# Task instructions
Take the lines below from the one with "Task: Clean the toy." through the one with "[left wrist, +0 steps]" and print only them, exactly. Don't print the pictures.

# Supplied data
• • •

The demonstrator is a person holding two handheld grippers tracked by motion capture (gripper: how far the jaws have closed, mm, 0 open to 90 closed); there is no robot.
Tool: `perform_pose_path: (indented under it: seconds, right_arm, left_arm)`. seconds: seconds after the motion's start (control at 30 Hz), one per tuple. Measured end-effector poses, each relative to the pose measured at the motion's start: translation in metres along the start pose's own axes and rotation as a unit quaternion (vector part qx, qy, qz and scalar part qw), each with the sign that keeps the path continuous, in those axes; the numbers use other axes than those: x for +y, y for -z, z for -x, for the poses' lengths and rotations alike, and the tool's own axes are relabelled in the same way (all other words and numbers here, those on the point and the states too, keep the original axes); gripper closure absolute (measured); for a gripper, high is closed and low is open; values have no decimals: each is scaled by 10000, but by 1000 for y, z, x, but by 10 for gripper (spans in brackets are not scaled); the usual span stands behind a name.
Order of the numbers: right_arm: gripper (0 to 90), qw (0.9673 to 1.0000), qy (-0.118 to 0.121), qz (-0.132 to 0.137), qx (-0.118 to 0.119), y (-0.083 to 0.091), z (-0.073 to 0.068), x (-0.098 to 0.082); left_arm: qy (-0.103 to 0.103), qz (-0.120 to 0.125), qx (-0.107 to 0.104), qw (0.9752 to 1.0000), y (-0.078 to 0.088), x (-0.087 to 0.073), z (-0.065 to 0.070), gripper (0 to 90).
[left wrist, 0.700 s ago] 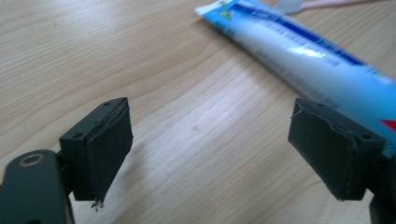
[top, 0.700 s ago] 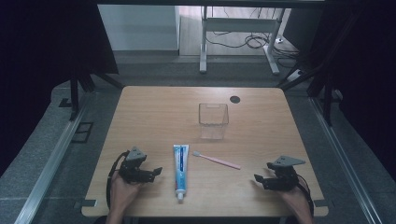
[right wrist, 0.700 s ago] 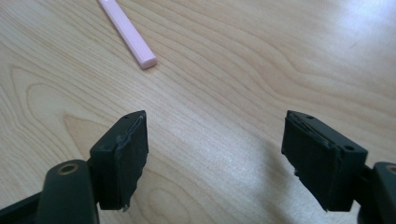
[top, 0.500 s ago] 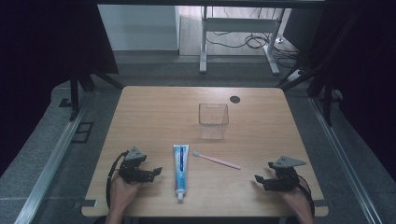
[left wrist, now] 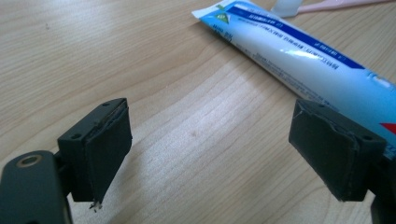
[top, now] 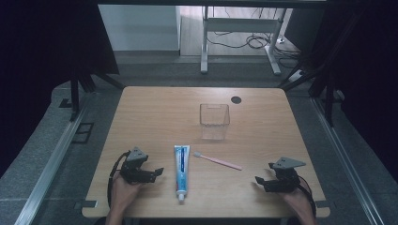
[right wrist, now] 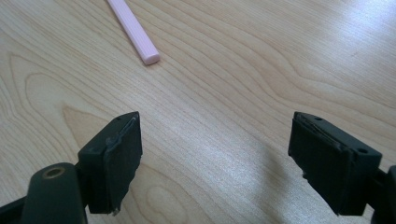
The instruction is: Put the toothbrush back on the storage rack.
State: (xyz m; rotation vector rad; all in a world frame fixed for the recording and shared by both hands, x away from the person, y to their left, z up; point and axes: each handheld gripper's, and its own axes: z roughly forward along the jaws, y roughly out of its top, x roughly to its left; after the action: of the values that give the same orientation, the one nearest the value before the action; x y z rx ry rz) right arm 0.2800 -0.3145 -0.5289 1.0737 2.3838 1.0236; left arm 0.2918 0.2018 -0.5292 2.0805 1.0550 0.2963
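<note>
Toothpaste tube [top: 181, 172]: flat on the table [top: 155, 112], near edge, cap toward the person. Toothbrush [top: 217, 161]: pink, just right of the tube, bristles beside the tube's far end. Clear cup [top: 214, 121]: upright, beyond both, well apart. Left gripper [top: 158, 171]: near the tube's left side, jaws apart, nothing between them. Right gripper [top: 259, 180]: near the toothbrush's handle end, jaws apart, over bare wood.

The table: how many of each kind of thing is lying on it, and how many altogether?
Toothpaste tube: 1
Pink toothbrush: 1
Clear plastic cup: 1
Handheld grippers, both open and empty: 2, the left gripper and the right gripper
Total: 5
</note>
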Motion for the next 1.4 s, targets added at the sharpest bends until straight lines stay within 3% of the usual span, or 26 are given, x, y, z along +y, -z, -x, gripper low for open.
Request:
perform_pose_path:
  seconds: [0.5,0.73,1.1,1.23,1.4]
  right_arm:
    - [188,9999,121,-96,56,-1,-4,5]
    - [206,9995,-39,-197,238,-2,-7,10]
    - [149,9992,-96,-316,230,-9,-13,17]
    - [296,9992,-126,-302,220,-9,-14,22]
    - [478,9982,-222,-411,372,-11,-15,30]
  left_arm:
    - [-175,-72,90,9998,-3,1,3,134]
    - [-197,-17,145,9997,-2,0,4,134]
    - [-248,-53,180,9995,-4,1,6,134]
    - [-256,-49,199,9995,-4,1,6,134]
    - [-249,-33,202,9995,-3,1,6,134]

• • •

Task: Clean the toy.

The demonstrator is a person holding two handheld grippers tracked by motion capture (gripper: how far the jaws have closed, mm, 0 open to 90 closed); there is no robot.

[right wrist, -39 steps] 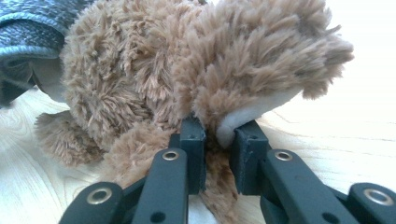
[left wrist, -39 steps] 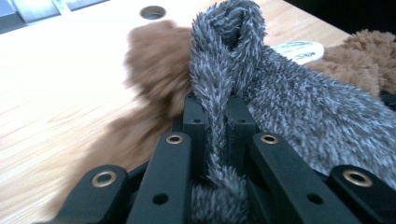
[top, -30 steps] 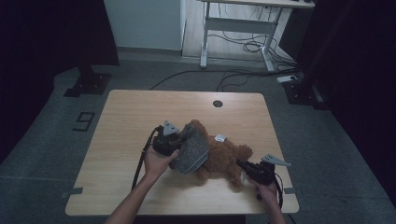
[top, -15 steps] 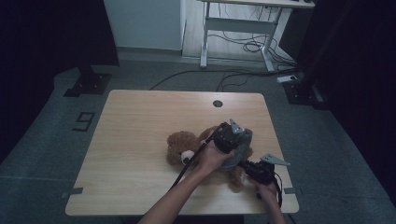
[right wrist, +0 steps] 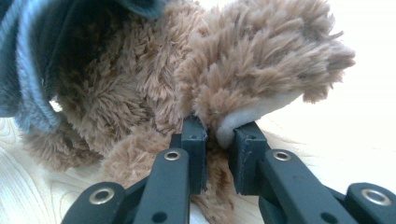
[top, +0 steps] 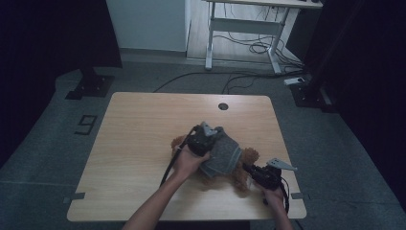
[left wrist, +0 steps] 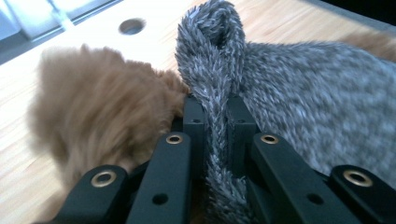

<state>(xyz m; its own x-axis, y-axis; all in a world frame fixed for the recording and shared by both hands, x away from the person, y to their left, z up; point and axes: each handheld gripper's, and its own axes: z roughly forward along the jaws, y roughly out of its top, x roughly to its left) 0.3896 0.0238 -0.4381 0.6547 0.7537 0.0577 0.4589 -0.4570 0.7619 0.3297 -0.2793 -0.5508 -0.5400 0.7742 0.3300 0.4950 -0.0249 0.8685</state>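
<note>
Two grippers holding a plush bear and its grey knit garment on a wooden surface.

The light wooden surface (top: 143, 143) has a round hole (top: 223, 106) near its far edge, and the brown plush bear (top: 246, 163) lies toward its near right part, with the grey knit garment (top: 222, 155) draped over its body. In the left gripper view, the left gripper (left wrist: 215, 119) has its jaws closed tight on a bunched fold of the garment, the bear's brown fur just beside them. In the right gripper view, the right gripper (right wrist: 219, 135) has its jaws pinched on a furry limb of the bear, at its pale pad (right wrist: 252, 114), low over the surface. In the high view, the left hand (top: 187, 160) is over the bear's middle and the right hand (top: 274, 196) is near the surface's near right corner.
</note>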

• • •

# Output for this exercise
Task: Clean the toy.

The demonstrator is a person holding two handheld grippers tracked by motion capture (gripper: how far the jaws have closed, mm, 0 open to 90 closed); there is no robot.

[right wrist, -39 steps] 
[left wrist, -39 steps] 
[top, -30 steps] 
[top, -15 steps] 
[right wrist, +0 steps] 
[top, +0 steps] 
[left wrist, +0 steps] 

This concludes the output.